Secara keseluruhan, kata Wardhana, MYOR bisa mengkompensasi dampak dari kenaikan harga bahan baku dengan adanya keuntungan dari kita menjalankan ekspor ke lebih dari 100 negara.
Baca Juga: Harga Bahan Baku Turun, Mayora (MYOR) Berpeluang Cermati Pertumbuhan Laba Dua Digit
Selain itu, kehadiran saluran penjualan baru seperti kehadiran Koperasi Desa Merah Putih bisa menambah pemasukan MYOR. Wardhana bilang pada prinsipnya penambahan saluran penjualan otomatis diproyeksikan meningkatkan penjualan.
Equity Research Analyst CGS International Sekuritas Baruna Arkasatyo dan Edward Halim memproyeksikan penjualan ekspor MYOR sepanjang 2026 akan tetap data, terutama terhambat oleh ekspor yang lemah ke Filipina di tengah daya akumulasi yang terkoreksi.
Meskipun MYOR masih berubah menjadi salah satu pemain terkemuka di segmen kopi campuran 3-in-1 di Filipina, tetapi permintaan konsumen di sana telah bergeser ke arah kopi instan, di mana pesaing utamanya RC PM terus mendapatkan pangsa pasar pada kuartal IV-2025.
“Meskipun ekspor lemah, MYOR bersiap diuntungkan dari moderasi harga bahan baku seperti kakao, robusta, gula dan minyak kelapa yang seharusnya membantu mengimbangi dampak kenaikan harga minyak mentah,” tulis Baruna dan Edward dalam riset tertanggal 21 Mei 2026.
Baca Juga: Rupiah Bukukan Rekor Terlemah, Cermati Efeknya terhadap Kinerja Mayora (MYOR)
Mengingat prospek penjualan ekspor yang lemah, CGS International Sekuritas memangkas estimasi penjualan MYOR untuk tahun buku 2026 sampai 2027 senilai 4%–6% tetapi Baruna dan Edward kenaikkan EPS pada 2026–2027 senilai 1,93%–5,87%.

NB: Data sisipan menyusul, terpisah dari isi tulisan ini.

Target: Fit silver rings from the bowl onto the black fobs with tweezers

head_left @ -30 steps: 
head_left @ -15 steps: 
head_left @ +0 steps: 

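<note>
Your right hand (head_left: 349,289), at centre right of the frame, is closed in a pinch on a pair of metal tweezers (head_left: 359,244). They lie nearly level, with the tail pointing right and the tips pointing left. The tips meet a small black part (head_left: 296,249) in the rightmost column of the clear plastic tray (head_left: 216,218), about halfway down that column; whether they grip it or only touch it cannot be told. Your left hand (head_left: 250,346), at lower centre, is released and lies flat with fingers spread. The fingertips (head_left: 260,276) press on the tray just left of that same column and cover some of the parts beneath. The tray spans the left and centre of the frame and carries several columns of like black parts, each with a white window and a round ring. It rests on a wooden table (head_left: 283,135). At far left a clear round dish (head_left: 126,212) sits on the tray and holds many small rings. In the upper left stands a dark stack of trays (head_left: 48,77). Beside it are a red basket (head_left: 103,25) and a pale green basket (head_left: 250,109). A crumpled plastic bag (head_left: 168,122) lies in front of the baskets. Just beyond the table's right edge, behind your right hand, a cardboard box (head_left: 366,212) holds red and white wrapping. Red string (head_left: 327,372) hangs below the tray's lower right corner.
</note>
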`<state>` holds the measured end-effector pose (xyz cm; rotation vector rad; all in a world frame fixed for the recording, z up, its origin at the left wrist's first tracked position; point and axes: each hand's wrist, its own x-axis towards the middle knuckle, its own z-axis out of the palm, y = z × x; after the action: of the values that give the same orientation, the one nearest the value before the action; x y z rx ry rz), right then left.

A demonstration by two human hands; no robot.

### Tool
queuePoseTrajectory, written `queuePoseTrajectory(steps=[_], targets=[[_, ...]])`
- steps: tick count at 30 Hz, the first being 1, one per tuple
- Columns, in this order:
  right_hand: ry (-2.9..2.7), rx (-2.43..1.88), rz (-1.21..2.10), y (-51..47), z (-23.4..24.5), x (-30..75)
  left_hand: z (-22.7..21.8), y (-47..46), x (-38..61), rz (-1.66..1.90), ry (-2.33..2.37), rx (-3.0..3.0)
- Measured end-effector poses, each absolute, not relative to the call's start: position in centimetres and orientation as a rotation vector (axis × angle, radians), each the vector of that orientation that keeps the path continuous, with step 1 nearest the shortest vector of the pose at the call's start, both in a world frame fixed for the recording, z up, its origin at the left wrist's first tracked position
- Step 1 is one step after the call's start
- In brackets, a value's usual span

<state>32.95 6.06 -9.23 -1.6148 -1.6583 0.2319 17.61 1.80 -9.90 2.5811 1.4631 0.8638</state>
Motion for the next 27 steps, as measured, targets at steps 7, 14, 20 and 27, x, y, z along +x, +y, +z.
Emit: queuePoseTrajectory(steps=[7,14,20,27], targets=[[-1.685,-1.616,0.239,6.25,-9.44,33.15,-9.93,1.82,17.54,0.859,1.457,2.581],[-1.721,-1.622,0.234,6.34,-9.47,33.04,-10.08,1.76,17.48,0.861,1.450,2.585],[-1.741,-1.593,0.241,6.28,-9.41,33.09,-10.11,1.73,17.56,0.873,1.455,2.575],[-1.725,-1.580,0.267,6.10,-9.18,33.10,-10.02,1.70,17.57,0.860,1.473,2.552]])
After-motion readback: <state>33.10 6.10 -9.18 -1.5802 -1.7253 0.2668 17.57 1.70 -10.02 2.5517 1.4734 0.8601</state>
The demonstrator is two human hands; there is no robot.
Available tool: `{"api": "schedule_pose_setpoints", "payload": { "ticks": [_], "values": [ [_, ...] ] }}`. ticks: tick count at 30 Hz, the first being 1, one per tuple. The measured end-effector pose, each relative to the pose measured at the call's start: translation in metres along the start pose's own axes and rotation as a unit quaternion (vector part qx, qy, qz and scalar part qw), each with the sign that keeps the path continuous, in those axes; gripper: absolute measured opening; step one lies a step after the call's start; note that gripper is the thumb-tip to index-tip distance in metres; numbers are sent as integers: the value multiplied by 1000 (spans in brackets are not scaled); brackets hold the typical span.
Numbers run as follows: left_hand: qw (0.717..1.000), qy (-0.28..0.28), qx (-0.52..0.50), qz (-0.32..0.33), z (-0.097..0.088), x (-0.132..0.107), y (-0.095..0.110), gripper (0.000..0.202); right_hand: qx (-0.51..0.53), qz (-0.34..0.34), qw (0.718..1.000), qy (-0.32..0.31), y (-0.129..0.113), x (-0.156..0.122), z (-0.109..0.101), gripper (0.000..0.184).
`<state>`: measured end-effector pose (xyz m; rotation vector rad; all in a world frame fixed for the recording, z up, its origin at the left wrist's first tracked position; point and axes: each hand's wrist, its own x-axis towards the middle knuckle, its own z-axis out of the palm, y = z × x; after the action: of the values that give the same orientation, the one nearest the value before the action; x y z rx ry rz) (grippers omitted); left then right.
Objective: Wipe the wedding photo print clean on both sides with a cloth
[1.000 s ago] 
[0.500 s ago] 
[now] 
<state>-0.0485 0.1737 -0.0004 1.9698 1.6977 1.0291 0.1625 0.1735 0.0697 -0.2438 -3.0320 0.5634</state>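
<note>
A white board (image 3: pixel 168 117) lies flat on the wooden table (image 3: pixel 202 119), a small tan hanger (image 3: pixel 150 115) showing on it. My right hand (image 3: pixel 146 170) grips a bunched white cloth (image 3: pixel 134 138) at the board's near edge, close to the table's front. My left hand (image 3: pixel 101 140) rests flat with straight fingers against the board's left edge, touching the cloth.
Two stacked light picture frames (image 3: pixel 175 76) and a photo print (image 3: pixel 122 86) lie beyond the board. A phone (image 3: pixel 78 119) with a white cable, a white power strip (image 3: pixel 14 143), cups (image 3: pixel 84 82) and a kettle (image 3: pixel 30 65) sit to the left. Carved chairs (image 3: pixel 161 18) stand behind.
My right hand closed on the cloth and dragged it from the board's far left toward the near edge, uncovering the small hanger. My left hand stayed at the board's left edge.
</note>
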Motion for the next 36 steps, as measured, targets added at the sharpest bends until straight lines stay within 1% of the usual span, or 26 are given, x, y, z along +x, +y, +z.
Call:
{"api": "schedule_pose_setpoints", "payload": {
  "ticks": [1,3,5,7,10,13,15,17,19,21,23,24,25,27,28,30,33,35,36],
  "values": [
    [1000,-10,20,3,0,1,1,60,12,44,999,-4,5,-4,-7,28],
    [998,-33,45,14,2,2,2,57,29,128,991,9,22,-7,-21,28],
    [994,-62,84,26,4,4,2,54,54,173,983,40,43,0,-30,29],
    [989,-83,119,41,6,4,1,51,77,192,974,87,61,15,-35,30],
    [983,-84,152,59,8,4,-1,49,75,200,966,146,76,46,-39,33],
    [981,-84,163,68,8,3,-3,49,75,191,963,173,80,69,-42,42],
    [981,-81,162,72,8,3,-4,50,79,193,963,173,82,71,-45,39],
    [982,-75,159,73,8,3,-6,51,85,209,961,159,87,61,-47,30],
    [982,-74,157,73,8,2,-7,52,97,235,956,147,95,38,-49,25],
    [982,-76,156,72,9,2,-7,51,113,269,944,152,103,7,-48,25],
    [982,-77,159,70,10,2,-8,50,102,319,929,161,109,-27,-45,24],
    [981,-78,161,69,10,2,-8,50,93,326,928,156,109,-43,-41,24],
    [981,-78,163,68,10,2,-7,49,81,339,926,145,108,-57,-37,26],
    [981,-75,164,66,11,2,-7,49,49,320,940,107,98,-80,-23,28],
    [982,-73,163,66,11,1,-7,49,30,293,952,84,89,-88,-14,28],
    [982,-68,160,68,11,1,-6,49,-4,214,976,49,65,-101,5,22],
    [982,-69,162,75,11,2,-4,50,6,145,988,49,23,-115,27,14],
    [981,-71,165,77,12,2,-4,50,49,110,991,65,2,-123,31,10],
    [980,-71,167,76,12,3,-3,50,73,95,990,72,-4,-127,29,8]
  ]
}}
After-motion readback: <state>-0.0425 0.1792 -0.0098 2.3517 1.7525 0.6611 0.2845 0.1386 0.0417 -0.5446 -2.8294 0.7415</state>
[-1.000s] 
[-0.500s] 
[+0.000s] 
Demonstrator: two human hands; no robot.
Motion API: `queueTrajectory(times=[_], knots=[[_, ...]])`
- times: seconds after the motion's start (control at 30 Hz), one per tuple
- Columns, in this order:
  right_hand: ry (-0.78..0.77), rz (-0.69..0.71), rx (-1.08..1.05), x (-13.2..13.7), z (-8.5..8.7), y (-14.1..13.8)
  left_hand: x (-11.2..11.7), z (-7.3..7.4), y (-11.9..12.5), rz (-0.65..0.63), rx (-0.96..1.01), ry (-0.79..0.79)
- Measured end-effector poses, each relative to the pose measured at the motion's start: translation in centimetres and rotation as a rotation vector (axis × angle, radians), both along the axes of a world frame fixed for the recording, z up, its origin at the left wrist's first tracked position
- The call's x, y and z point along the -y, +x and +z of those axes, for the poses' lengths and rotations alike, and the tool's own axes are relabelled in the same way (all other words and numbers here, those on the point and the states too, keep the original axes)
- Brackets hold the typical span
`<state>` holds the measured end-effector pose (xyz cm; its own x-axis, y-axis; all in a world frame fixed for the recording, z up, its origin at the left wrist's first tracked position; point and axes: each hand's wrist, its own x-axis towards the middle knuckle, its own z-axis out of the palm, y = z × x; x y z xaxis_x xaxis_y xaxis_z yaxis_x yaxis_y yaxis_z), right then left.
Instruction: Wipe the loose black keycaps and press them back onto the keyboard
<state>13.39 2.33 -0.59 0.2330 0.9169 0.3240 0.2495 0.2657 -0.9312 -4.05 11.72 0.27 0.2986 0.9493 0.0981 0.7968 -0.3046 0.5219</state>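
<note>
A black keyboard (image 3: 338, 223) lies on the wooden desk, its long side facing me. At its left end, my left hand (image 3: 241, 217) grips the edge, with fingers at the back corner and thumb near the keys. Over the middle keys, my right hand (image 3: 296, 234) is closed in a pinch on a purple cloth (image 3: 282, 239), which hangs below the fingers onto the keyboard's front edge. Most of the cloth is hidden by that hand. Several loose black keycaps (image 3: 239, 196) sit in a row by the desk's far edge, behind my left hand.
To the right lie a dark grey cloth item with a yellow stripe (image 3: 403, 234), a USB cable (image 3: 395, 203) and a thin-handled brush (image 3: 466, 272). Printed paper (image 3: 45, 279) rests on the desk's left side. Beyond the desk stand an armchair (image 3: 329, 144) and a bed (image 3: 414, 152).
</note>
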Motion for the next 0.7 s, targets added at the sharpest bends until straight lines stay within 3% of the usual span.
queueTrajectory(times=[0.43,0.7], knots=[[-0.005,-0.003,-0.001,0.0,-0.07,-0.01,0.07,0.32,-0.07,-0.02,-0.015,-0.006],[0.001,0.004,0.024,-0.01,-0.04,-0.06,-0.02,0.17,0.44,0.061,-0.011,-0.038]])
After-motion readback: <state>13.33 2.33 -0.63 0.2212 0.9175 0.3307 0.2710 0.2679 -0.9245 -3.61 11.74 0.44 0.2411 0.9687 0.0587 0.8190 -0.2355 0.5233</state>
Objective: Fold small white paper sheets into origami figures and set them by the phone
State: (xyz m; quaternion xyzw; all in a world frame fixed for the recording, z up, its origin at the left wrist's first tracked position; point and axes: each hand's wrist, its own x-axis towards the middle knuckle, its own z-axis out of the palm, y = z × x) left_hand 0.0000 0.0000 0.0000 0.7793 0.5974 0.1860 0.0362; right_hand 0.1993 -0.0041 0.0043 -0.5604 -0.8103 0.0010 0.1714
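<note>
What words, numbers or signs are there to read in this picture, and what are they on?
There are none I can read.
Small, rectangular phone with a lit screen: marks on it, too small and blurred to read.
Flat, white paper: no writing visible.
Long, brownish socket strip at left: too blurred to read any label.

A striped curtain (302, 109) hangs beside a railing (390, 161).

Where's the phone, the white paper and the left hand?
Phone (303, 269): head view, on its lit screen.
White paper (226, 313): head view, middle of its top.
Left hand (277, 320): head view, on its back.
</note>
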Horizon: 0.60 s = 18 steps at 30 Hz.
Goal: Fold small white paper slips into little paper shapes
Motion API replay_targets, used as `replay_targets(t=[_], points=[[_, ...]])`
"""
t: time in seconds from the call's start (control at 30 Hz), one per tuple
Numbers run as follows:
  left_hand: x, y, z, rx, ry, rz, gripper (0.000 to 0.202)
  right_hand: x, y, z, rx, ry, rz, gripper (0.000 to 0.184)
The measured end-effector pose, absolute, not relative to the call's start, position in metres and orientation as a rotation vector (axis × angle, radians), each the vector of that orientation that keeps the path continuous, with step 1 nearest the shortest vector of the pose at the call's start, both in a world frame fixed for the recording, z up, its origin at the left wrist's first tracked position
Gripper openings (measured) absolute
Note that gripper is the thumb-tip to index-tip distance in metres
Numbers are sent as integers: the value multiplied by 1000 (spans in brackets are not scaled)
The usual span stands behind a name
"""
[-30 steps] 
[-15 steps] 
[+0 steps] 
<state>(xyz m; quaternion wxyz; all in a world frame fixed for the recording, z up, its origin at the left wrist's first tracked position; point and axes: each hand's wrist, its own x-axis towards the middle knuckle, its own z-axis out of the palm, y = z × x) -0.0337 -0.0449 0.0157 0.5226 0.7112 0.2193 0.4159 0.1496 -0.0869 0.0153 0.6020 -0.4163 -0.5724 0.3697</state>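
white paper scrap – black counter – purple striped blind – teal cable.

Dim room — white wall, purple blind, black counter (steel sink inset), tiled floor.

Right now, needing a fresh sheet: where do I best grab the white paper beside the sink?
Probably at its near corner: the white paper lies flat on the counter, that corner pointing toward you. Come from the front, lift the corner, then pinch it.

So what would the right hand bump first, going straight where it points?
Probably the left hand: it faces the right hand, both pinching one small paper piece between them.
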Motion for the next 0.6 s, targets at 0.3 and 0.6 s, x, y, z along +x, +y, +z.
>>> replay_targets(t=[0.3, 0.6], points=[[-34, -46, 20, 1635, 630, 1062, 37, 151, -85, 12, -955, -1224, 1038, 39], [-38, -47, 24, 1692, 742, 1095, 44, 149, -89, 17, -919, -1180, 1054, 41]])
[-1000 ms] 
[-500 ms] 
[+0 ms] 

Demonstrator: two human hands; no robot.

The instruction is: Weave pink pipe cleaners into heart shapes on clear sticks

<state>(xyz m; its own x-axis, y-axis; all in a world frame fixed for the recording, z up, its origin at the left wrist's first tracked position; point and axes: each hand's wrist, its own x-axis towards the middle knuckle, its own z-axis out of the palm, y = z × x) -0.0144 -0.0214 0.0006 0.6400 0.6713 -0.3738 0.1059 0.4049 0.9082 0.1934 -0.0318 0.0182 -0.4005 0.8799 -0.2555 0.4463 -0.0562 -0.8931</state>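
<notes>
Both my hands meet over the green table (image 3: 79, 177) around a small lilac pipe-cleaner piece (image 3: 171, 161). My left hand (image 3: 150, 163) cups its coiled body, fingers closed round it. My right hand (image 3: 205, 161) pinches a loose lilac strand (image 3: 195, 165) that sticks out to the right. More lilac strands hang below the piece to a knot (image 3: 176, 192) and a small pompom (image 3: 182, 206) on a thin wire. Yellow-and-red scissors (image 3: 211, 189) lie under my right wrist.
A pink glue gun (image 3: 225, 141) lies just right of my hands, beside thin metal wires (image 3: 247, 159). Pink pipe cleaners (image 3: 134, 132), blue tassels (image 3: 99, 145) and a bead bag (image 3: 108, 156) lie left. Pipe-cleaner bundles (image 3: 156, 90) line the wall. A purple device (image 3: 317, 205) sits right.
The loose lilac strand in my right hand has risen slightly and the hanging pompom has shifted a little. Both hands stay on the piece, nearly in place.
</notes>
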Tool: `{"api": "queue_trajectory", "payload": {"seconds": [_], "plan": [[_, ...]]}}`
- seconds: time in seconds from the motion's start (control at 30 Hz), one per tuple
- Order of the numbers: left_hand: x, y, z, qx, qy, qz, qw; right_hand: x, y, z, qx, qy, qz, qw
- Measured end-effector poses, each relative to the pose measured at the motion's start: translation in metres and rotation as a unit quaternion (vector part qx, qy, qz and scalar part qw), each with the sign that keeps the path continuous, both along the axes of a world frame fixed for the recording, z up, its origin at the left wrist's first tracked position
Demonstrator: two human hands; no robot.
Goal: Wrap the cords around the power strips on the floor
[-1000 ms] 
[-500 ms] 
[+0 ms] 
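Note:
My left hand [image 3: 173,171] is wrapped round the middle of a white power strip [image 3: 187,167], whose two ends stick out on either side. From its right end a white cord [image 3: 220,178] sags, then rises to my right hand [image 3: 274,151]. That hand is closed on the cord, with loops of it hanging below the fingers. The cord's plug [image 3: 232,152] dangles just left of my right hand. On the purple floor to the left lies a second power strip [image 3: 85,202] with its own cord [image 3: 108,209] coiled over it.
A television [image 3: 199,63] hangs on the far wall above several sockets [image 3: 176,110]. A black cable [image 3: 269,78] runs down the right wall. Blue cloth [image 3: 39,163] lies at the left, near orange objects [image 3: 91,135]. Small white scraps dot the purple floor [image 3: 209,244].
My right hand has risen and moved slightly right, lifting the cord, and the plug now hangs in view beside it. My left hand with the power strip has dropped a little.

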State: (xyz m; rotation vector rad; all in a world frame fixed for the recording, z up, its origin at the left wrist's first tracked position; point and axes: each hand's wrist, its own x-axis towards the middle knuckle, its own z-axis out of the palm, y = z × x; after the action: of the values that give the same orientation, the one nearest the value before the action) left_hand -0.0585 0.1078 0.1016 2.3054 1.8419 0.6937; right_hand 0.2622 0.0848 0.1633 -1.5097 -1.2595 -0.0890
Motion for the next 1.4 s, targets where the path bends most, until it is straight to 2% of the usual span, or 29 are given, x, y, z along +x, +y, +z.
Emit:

Lebih lanjut, CGS Sekuritas International Sekuritas merekomendasikan add MYOR dengan target harga di Rp2.220 per saham. Target tersebut lebih rendah dari sebelum itu sebesar Rp2.740 per saham.
Tinjau Berita dan Artikel yang lain di Google News
Catatan: artikel ini merupakan rangkuman dari keterbukaan informasi. Selalu verifikasi angka dan tanggal dengan sumber resmi (IDX atau laporan keuangan perseroan) sebelum mengambil keputusan investasi.